The villagers were bold sea hunters, but gentle and peaceable in their intercourse with one another, and so large were their villages that to-day the ruins of one of them front for nearly a mile on the beach. Over on Akun—another veritable volcanic mountain rising abruptly from the sea—were other prosperous villages, also of primitive whalemen. Here were boiling springs in which the villagers might cook their meat without fire, and the winter’s cold was in no wise to be feared because of the underground heat.

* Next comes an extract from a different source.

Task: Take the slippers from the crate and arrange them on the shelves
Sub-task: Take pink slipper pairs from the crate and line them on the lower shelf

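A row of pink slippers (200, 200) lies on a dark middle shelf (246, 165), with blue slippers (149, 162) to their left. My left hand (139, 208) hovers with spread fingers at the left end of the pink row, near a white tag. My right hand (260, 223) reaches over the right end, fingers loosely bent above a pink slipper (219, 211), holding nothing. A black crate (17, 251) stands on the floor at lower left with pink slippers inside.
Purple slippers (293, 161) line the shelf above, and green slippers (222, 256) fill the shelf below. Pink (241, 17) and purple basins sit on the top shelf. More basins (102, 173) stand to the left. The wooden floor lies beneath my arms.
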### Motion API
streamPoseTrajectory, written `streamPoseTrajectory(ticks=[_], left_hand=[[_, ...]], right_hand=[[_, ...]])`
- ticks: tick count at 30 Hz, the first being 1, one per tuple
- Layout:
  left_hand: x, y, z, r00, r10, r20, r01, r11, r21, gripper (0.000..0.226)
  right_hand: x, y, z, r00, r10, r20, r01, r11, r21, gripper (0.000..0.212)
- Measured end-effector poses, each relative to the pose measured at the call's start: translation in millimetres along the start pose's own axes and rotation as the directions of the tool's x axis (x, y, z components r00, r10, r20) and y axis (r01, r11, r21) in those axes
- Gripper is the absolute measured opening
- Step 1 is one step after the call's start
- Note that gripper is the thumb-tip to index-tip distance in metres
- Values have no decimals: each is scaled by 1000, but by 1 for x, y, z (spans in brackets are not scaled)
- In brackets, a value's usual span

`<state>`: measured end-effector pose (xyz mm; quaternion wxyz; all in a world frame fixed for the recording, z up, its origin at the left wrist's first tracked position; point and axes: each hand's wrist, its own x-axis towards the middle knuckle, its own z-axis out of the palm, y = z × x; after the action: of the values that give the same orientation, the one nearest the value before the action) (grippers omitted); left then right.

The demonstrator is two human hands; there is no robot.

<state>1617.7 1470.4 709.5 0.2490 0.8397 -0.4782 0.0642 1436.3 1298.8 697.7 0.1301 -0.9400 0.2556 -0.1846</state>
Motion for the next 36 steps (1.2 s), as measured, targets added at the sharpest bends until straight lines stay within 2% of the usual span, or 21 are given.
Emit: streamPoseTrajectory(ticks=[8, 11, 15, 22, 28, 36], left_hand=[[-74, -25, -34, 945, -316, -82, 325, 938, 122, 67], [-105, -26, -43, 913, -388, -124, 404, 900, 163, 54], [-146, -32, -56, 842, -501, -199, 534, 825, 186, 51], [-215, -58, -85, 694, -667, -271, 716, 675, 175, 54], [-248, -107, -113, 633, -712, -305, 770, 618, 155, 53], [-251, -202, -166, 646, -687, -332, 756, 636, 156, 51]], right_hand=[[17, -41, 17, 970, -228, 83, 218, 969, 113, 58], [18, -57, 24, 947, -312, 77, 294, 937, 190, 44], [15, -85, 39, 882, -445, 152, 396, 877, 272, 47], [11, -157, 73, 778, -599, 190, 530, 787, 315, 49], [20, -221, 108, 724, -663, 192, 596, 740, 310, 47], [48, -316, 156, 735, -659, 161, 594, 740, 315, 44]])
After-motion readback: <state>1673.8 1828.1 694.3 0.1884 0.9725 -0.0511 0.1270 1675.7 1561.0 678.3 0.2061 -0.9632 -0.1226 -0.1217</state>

The humpbacks still school in summer about the islands of Akun and Akutan, and millions of whale birds swoop in black clouds above them. The little auks and parrot-bill ducks, as the sailors call the puffin, swarm upon the cliffs, and breed there as of old; but the Aleuts are gone from their ancient villages, and only a diseased remnant remains in favored spots in the once populous archipelago. On Akutan and Akun there are none. At Unalaska, or Illiluk as they called it, a remnant survives, their blood mingled with that of their exterminators, the Russians, and their sod huts cluster about the beautiful Greek church which they support. While the Bowhead lay at anchor in their harbor, Harry and Joe saw much of them, and found them so shy and gentle that it did not seem possible that they ever had risen in revolt against their fierce Cossack oppressors and swept them from the island; but such they did more than a century ago, only to be conquered and almost exterminated by fresh hordes of the invaders.